Mentre parlava Marguery aveva sussurrato qualcosa al cameriere, e poco dopo giunsero due nuove bevande. Solo che questa volta la sua non era vino, ma qualche tipo di bevanda gassata che lo fece subito starnutire. — Salute — disse Marguery con voce sognante. — Sai, anch’io mi sono addestrata per un po’ di tempo in un simulatore di volo.

Sandy sbatté le palpebre. — In un simulatore hakh’hli? Ma tu non eri con noi sulla nave!

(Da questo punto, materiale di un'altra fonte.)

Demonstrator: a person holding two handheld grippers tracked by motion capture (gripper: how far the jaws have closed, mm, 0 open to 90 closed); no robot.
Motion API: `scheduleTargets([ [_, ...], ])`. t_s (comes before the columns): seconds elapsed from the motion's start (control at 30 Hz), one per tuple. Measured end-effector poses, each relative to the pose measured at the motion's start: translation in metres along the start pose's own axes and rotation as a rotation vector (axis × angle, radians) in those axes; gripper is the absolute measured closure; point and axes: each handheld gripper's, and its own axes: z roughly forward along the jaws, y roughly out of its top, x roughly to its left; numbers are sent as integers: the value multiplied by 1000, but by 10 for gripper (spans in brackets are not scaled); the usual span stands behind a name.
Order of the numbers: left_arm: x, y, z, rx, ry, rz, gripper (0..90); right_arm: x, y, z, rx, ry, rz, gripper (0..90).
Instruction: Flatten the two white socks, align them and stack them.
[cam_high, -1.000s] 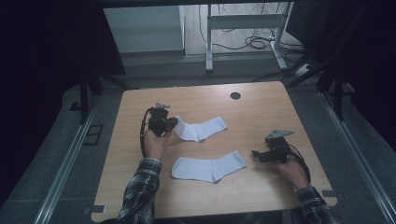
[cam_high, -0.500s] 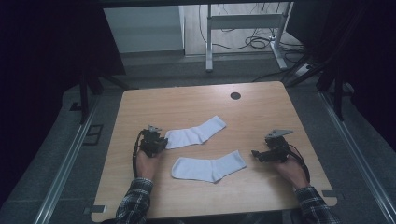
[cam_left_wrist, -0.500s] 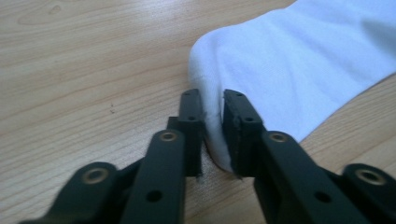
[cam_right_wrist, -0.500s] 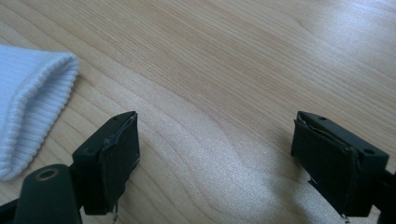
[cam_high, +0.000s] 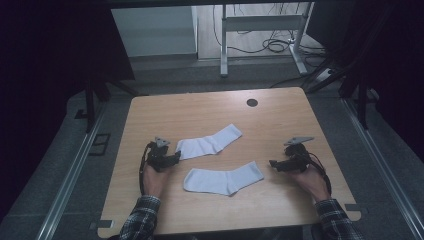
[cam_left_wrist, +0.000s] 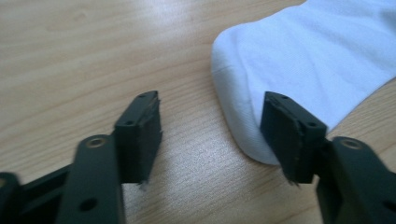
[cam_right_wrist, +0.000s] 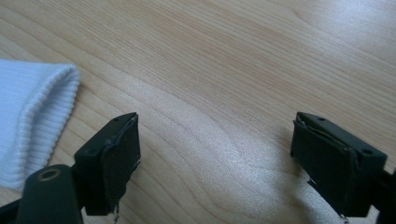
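Two white socks lie flat and apart mid-table: far sock, near sock. Left gripper wide open at far sock's toe; right gripper wide open, empty, just right of near sock's cuff. Nothing picked up or paired yet, so all the work's left.

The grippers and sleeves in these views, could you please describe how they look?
Both the left gripper and right gripper are black, each topped by a grey three-cornered plate and trailing a looped black cable. Their jaws are flat rectangular blocks with worn pads and small holes. The sleeves are dark plaid.
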Motion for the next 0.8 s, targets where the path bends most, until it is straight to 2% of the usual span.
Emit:
scheduleTargets([
  [0.07, -1, 0, 0, 7, 4, 15, 304, 0, 2, -1, -4, 5, 10, 212],
  [0.17, -2, 0, 0, 7, 15, 4, 290, 1, 9, -2, -7, 28, 5, 246],
  [0.33, -2, 0, 1, 8, 16, 2, 285, 7, 27, 3, -28, 30, -9, 309],
  [0.4, -2, 0, 1, 12, 15, 5, 282, 9, 36, 6, -40, 29, -24, 335],
  [0.47, -2, 0, 1, 11, 15, 5, 281, 11, 45, 11, -47, 38, -14, 350],
  [0.63, -2, 1, 1, 12, 13, 6, 280, 20, 69, 25, -79, 29, -48, 415],
  [0.73, -2, 1, 1, 12, 11, 8, 278, 26, 81, 34, -78, 15, -70, 451],
  [0.8, -2, 1, 1, 12, 11, 7, 278, 29, 89, 41, -79, 18, -68, 490],
])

— Certo che non ero con voi sulla nave. Come avrei potuto esserci, Sandy? Ma anche noi abbiamo i nostri simulatori di volo. Sai, ci sono ancora parecchi volontari che desiderano andare nello spazio.

— Solo che non possono farlo, giusto? Per via di quella fascia di relitti orbitanti…

— Esatto — lo interruppe amara. — Non riusciamo ad attraversarla. Certo, ogni tanto riusciamo a far passare qualche satellite, e circa uno su cinque di questi riesce a rimanere in orbita per un anno o poco più senza venire danneggiato, almeno non in maniera critica. Non è poi tanto male come media, tenendo conto che si tratta di semplici satelliti. In fondo possiamo sempre costruirne degli altri. Solo che con una media del genere non possiamo certo azzardarci a mandare su della gente. Le persone sono molto più fragili dei satelliti. Infatti, quando mi sono iscritta al corso di addestramento per astronauti, io e Dave abbiamo fatto una litigata. Mi ha dato della kamikaze. Anzi, a dir la verità le sue parole esatte furono: “una puttana kamikaze”.